(What this task involves):
All the data that follows should be repeated exactly, without a single picture.

(Raw data):
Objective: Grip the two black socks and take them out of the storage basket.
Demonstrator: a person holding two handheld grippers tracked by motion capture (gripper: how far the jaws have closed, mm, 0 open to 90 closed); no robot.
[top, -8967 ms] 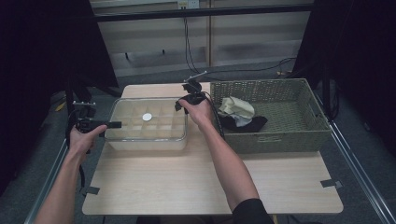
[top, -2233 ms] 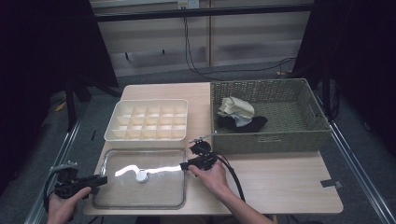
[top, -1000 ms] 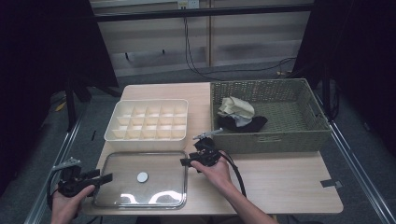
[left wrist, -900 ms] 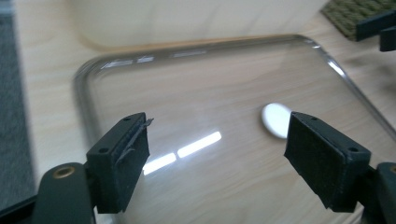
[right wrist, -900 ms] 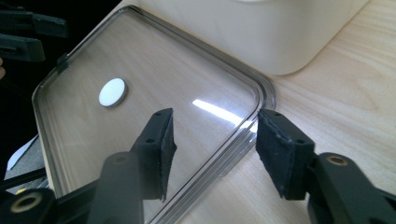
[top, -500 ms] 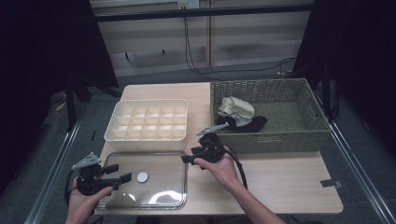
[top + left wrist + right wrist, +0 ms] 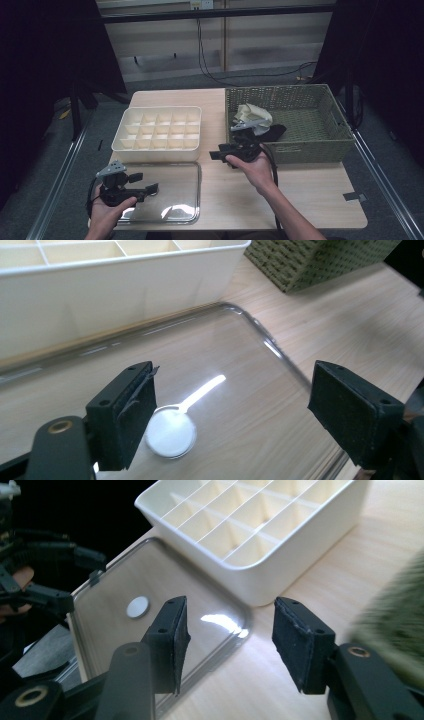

(Written answer):
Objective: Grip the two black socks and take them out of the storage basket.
Demonstrator: a person holding two handheld grippers tracked by motion capture (gripper: how far the jaws have closed, mm, 0 open to 90 closed); no robot.
[top, -8967 ms] 
[top, -2233 ms] 
[top, -1000 ms] 
[left wrist, -900 ms] 
[right wrist, -900 ms] 
[top, -500 ms] 
[top + left wrist + right wrist, +0 ms] 

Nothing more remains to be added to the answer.